What many pet parents do not realise is that salt offers more than just sodium in a dogs diet such as iodine and Chlorine (depending on the type of salt), both of which are often low and need a boost in homemade diets, so the addition of canned oily fish 2-3 times a week is typically not going to be an issue.

Dogs with Kidney disease will have to be mindful about the amount of salt in their diet but these dogs are generally under nutritional management with their Vet or a nutritional consultant. 

A normal homemade diet with normal amounts of salt generally isn't a concern for such patients, it's a high salt diet that will want to be avoided and given that commercial diets sit at around 1% salt and homemade diets sit under that (even with the inclusion of canned fish), it seems unlikely this will be a problem.

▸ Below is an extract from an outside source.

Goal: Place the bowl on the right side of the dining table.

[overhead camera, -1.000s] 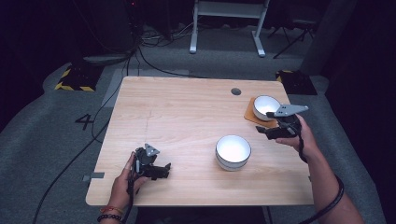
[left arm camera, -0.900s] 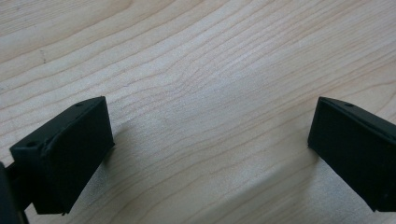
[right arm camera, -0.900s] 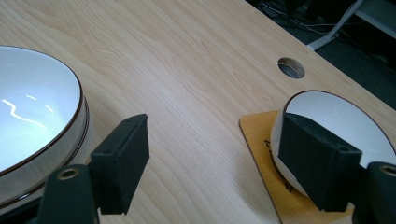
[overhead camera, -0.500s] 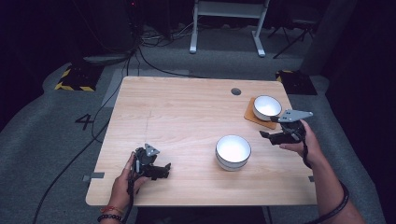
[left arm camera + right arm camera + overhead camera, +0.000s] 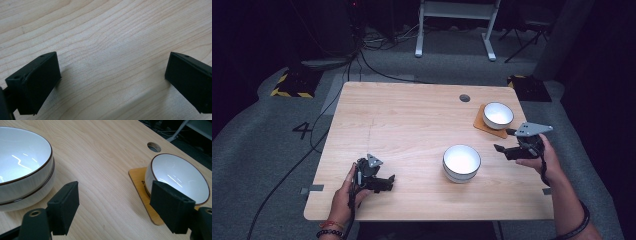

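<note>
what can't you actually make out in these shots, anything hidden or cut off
- Stacked bowls, right gripper view: left edge cuts them off; the inner bowl hides the lower one's inside.
- Coaster, right gripper view: the small bowl covers most of it, and a dark mark by the bowl's base is unreadable.
- Left gripper, high view: too small to judge its fingers' gap.

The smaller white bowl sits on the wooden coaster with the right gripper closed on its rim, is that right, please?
Not quite. The smaller white bowl does sit on the wooden coaster, but the right gripper is open and apart from it, its jaws wide, as the right gripper view shows.
</note>
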Tool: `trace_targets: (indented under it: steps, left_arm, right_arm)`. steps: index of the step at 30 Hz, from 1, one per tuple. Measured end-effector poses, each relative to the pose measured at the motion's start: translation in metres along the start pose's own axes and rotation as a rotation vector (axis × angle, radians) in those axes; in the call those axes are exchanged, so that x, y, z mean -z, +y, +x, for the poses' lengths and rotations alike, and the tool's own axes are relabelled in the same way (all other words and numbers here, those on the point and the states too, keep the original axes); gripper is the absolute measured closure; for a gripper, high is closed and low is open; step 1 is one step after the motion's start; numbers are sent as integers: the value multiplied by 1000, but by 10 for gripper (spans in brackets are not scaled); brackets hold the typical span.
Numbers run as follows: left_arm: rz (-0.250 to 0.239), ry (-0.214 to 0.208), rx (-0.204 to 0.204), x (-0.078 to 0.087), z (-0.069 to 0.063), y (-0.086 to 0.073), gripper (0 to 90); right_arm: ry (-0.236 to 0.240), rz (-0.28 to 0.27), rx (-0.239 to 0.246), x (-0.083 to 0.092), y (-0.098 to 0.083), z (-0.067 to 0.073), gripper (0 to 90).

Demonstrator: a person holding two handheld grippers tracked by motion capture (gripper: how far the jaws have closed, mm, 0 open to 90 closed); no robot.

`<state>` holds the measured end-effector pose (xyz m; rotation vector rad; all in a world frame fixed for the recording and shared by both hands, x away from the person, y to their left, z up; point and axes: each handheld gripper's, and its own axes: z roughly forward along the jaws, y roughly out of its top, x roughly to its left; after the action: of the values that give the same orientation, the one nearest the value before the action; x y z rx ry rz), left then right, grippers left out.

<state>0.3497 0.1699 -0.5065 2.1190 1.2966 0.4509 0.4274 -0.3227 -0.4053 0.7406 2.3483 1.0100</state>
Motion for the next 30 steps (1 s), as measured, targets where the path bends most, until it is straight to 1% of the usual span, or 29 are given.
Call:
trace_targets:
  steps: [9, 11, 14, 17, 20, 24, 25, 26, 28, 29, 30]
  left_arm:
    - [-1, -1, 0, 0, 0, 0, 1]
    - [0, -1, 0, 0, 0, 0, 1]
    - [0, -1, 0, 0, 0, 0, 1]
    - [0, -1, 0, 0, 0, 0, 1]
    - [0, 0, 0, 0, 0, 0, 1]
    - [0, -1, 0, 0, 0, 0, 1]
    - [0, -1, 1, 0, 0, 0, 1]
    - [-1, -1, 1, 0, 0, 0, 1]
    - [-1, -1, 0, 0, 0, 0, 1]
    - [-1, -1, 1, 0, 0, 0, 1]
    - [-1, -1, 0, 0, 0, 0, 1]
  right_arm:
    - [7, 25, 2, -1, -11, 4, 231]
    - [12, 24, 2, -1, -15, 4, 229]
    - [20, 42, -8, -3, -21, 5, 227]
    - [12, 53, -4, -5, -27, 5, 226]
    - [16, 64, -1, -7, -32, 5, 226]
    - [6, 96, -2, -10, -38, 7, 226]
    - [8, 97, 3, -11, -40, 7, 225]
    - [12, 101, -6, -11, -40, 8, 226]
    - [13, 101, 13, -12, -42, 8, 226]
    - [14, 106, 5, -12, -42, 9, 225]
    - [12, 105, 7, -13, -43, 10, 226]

Whilst it's unlikely to be an issue to simply feed whatever is in the can, pet parents might like to choose the lowest sodium option from what is available as there is usually different brands to choose from.  In addition, there are options of "in springwater", "in tomato sauce", "in brine", "in olive oil", "in oil" and in "oil blend".

The healthiest options will be "in springwater" and "in olive oil".  In brine is ok but the pre-mentioned ones will be better options, you can always rinse the fish off to reduce salt content. 

"In tomato sauce" has a higher sugar and salt content BUT can be great to get sick dogs to eat.  "In oil" and "in oil blend" can be in low-quality inflammatory plant oils.